Extracted records section start

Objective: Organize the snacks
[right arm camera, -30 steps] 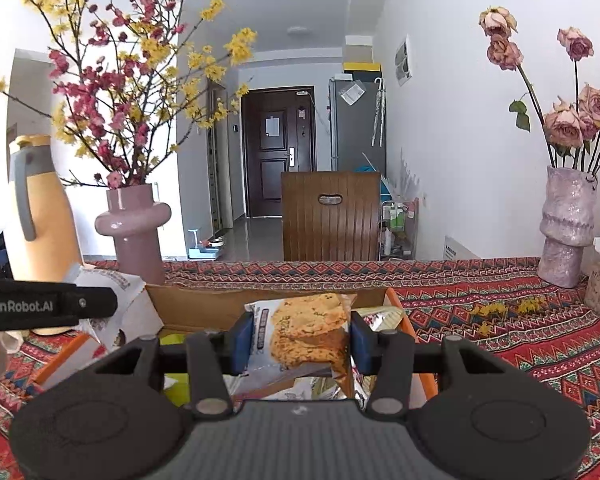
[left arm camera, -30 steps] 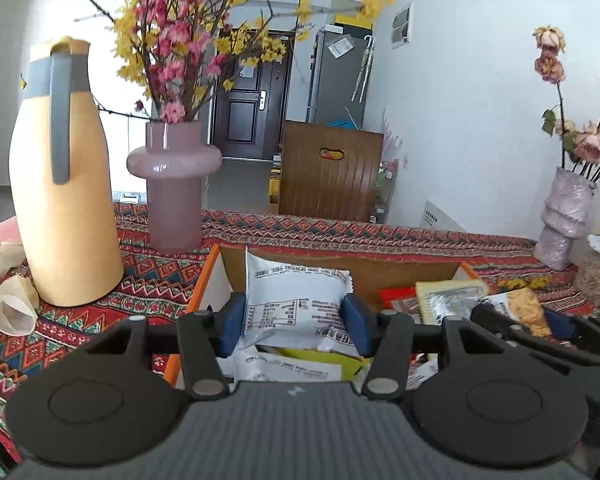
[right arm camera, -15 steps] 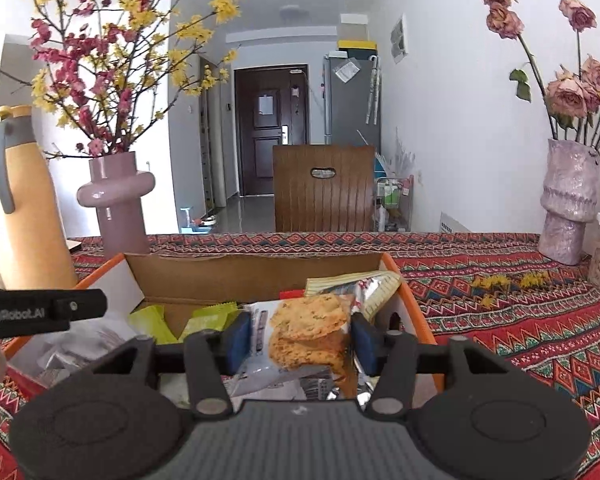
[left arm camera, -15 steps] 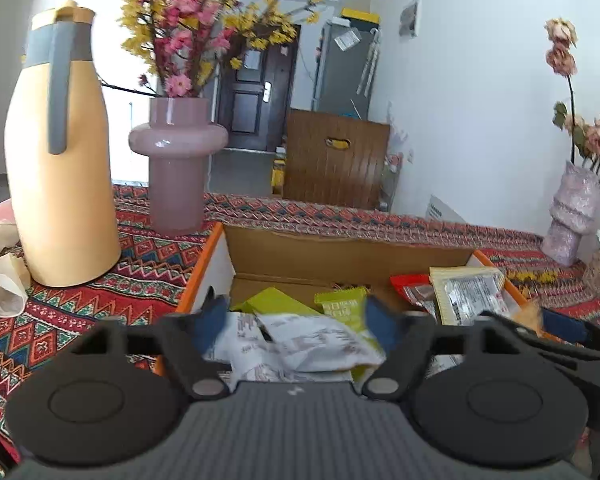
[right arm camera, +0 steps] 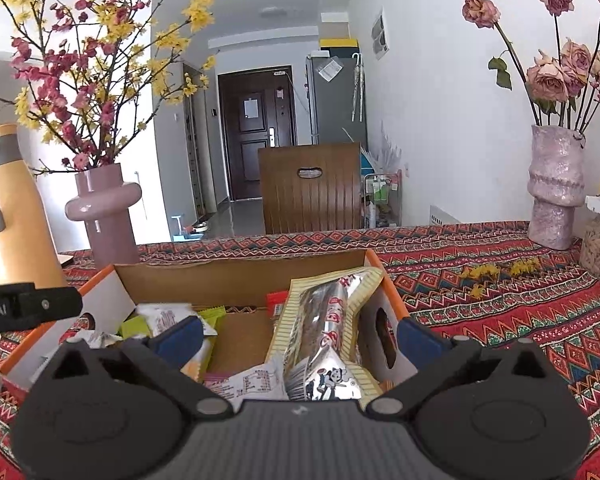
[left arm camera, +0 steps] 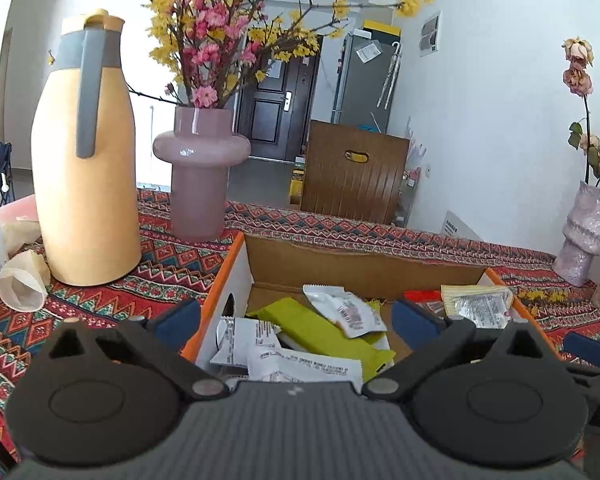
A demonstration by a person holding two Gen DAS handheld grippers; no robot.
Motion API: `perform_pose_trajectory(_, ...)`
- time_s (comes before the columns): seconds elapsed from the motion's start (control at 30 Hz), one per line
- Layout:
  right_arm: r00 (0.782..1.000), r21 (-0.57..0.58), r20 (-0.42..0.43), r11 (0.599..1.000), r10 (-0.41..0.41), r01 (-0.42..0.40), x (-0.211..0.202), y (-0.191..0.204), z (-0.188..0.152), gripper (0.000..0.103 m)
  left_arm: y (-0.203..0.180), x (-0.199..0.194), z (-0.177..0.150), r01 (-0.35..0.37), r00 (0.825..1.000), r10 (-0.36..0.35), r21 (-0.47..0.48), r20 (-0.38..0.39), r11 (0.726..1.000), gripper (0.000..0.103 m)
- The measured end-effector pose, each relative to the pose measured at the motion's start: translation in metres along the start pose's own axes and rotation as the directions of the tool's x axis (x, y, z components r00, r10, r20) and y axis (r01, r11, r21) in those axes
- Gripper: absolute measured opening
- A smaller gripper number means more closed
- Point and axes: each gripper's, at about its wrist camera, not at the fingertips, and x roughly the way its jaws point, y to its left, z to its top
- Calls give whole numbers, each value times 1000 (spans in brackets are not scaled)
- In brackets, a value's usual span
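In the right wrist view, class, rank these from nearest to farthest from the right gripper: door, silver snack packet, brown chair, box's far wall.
1. Silver snack packet, between the jaws
2. Box's far wall, just behind
3. Brown chair, past the table
4. Door, down the hall

Both views came from cameras mounted just behind a pair of gripper fingers, looking forward and slightly down along them across a table. The left wrist view sat close over the near left part of a cardboard box (left arm camera: pixel 236 276), with a yellow jug (left arm camera: pixel 86 168) and pink vase (left arm camera: pixel 200 172) near on its left. The right wrist view hung over the box's (right arm camera: pixel 236 278) right part and faced the same way. Both shared the box, that vase (right arm camera: pixel 106 216), the patterned tablecloth (right arm camera: pixel 500 300), a wooden chair back (right arm camera: pixel 312 188) and the dark door (right arm camera: pixel 256 128) beyond.
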Motion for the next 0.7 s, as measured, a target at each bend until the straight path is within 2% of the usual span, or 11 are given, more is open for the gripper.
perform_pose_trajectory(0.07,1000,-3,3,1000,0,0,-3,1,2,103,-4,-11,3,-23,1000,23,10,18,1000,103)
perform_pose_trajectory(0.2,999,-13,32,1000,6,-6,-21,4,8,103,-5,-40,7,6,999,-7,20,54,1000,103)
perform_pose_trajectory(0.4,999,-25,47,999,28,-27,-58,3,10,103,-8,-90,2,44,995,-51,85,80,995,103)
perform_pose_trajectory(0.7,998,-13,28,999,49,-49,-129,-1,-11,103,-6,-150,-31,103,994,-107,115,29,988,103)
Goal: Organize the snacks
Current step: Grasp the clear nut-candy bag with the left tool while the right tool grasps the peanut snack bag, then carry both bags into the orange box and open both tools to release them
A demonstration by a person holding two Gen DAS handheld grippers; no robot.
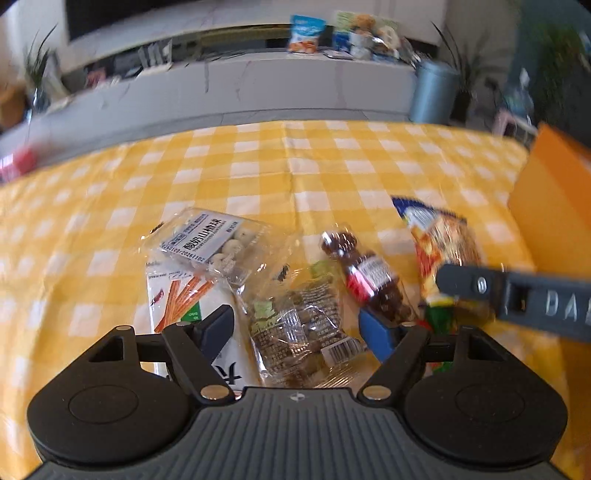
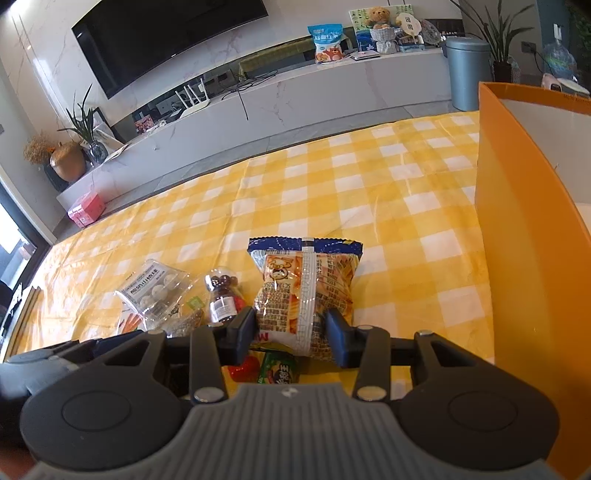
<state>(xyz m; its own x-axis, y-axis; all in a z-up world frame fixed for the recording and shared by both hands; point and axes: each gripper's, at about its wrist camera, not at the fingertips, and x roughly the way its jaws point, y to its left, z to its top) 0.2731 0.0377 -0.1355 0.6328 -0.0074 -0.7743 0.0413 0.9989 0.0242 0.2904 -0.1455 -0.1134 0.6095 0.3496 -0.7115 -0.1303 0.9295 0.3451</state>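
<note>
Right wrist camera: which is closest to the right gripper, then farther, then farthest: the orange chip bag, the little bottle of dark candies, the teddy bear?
1. Orange chip bag, between the right gripper fingers.
2. Bottle of dark candies, just left.
3. Teddy bear, far back on the shelf.

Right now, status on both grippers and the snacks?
Right gripper shut on the orange snack bag. Left gripper open over the clear nut packet. Orange box beside, path clear.
</note>
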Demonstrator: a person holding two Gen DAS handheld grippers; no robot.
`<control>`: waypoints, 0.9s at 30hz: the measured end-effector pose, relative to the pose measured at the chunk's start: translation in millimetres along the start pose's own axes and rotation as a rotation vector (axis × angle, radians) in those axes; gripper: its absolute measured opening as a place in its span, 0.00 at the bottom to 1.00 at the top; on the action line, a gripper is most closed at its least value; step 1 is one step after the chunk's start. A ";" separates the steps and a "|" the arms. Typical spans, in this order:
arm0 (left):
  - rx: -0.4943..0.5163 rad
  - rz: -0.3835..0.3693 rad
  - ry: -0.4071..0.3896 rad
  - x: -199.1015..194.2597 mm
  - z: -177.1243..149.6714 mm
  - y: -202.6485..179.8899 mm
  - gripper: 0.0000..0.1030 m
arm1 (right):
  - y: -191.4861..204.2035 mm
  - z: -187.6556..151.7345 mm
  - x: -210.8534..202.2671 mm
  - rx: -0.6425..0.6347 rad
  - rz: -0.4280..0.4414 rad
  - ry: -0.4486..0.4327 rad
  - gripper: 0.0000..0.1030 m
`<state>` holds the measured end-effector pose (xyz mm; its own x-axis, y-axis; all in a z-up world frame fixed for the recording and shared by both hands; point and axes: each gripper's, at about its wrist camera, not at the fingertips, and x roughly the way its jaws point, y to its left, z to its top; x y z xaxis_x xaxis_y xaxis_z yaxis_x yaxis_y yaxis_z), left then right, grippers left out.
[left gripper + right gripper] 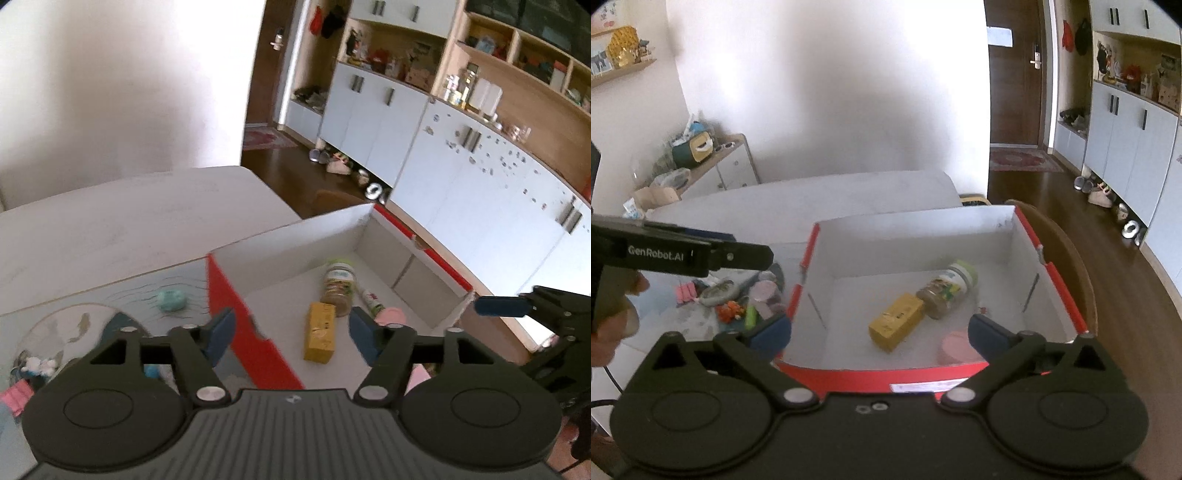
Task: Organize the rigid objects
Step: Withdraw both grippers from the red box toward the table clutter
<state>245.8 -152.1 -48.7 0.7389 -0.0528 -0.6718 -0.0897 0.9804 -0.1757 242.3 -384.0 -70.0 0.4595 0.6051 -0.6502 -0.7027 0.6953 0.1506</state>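
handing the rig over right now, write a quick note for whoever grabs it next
Left gripper: open, empty, above the box's left wall.
Right gripper: open wide, empty, over the box's near edge.
Red-and-white cardboard box holds a yellow carton lying flat, a glass jar on its side touching it, a pink-capped bottle and a pink lid.
Done: those four are boxed.
Left: loose items on the table left of the box, such as a teal object and a clutter pile.
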 end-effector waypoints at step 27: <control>-0.042 0.145 -0.040 -66.6 -69.5 154.0 0.80 | 137.6 -10.2 37.2 0.028 0.048 -0.030 1.00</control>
<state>136.3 -10.9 -81.0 0.7422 0.0968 -0.6631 -0.2243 0.9683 -0.1097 157.2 -269.7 -81.1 0.4421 0.6489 -0.6193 -0.7092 0.6756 0.2016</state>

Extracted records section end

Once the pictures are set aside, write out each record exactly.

#### Result of this exercise:
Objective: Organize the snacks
[right arm camera, -30 steps] 
[left arm camera, -30 steps] 
[right arm camera, -15 steps] 
[left arm camera, -15 steps] 
[right arm camera, +0 steps] 
[left arm camera, +0 steps] 
A demonstration by a person holding two Gen DAS handheld grippers; no robot.
Motion API: `perform_pose_trajectory(_, ...)`
- time_s (comes before the columns): seconds elapsed from the motion's start (control at 30 Hz), one per line
- Layout:
  right_arm: r00 (0.782..1.000), r21 (-0.57..0.58), r20 (-0.42..0.43), r11 (0.599..1.000), r10 (-0.41..0.41), r01 (-0.42..0.40), x (-0.211..0.202), y (-0.191..0.204), z (-0.188..0.152), gripper (0.000..0.103 m)
  left_arm: y (-0.203..0.180), x (-0.199..0.194), z (-0.177..0.150), r01 (-0.35..0.37), r00 (0.825..1.000), r10 (-0.36..0.35), r21 (-0.47..0.48), r20 (-0.38..0.39), r11 (0.726..1.000), gripper (0.000..0.103 m)
- The measured end-effector pose, each relative to the pose measured at the motion's start: translation in metres along the start pose's own axes and rotation as the directions of the tool's x axis (x, y, z components r00, r10, r20) and y axis (r01, r11, r21) in those axes
- Gripper: absolute measured opening
- A smaller gripper number means more closed
- Point and axes: each gripper's, at about its wrist camera, not at the fingertips, and x roughly the way its jaws point, y to its left, z to its top
- Calls give whole numbers, each value times 1000 (spans in brackets are not scaled)
- In brackets, a value's usual span
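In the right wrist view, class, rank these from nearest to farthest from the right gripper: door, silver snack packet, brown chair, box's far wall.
1. Silver snack packet, between the jaws
2. Box's far wall, just behind
3. Brown chair, past the table
4. Door, down the hall

Both views came from cameras mounted just behind a pair of gripper fingers, looking forward and slightly down along them across a table. The left wrist view sat close over the near left part of a cardboard box (left arm camera: pixel 236 276), with a yellow jug (left arm camera: pixel 86 168) and pink vase (left arm camera: pixel 200 172) near on its left. The right wrist view hung over the box's (right arm camera: pixel 236 278) right part and faced the same way. Both shared the box, that vase (right arm camera: pixel 106 216), the patterned tablecloth (right arm camera: pixel 500 300), a wooden chair back (right arm camera: pixel 312 188) and the dark door (right arm camera: pixel 256 128) beyond.
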Motion for the next 0.7 s, as measured, a target at each bend until the straight path is within 2% of the usual span, or 11 are given, more is open for the gripper.
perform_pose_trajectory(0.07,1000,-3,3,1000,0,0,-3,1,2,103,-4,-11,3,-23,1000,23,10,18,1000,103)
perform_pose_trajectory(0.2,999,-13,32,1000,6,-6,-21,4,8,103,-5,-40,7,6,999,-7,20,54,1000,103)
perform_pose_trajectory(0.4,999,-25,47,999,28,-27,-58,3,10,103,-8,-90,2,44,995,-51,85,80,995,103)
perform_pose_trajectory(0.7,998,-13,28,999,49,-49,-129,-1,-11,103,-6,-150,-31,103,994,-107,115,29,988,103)
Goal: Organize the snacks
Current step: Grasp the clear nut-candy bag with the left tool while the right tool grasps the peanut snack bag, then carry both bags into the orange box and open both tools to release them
A demonstration by a person holding two Gen DAS handheld grippers; no robot.
<state>(xyz m; its own x-axis, y-axis; all in a z-up world frame fixed for the recording and shared by both hands; point and axes: each gripper's, at about its wrist camera, not at the fingertips, and x roughly the way its jaws point, y to its left, z to its top) 0.2731 0.0377 -0.1355 0.6328 -0.0074 -0.7743 0.0413 0.9989 0.0242 0.2904 -0.1455 -0.1134 0.6095 0.3496 -0.7115 -0.1303 0.9295 0.3451</state>
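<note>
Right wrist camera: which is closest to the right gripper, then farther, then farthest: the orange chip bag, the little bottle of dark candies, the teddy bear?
1. Orange chip bag, between the right gripper fingers.
2. Bottle of dark candies, just left.
3. Teddy bear, far back on the shelf.

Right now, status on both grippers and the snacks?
Right gripper shut on the orange snack bag. Left gripper open over the clear nut packet. Orange box beside, path clear.
</note>
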Demonstrator: a person holding two Gen DAS handheld grippers; no robot.
`<control>`: waypoints, 0.9s at 30hz: the measured end-effector pose, relative to the pose measured at the chunk's start: translation in millimetres along the start pose's own axes and rotation as a rotation vector (axis × angle, radians) in those axes; gripper: its absolute measured opening as a place in its span, 0.00 at the bottom to 1.00 at the top; on the action line, a gripper is most closed at its least value; step 1 is one step after the chunk's start. A ";" separates the steps and a "|" the arms. Typical spans, in this order:
arm0 (left):
  - rx: -0.4943..0.5163 rad
  - rz: -0.3835..0.3693 rad
  - ry: -0.4071..0.3896 rad
  - x: -199.1015..194.2597 mm
  - z: -177.1243..149.6714 mm
  - y: -202.6485..179.8899 mm
  - gripper: 0.0000..0.1030 m
arm1 (right):
  - y: -191.4861..204.2035 mm
  - z: -187.6556..151.7345 mm
  - x: -210.8534..202.2671 mm
  - rx: -0.6425..0.6347 rad
  - rz: -0.4280..0.4414 rad
  - ry: -0.4486..0.4327 rad
  - gripper: 0.0000..0.1030 m
`<state>` holds the measured end-effector pose (xyz mm; its own x-axis, y-axis; all in a z-up world frame fixed for the recording and shared by both hands; point and axes: each gripper's, at about its wrist camera, not at the fingertips, and x roughly the way its jaws point, y to its left, z to its top; x y z xaxis_x xaxis_y xaxis_z yaxis_x yaxis_y yaxis_z), left then right, grippers left out.
[left gripper + right gripper] 
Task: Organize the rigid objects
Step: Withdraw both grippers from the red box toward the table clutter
<state>245.8 -152.1 -48.7 0.7389 -0.0528 -0.6718 -0.0897 0.9804 -0.1757 242.3 -384.0 -70.0 0.4595 0.6051 -0.6502 -0.7027 0.6953 0.1506</state>
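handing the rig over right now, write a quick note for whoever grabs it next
Left gripper: open, empty, above the box's left wall.
Right gripper: open wide, empty, over the box's near edge.
Red-and-white cardboard box holds a yellow carton lying flat, a glass jar on its side touching it, a pink-capped bottle and a pink lid.
Done: those four are boxed.
Left: loose items on the table left of the box, such as a teal object and a clutter pile.
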 end-effector waypoints at step 27: <control>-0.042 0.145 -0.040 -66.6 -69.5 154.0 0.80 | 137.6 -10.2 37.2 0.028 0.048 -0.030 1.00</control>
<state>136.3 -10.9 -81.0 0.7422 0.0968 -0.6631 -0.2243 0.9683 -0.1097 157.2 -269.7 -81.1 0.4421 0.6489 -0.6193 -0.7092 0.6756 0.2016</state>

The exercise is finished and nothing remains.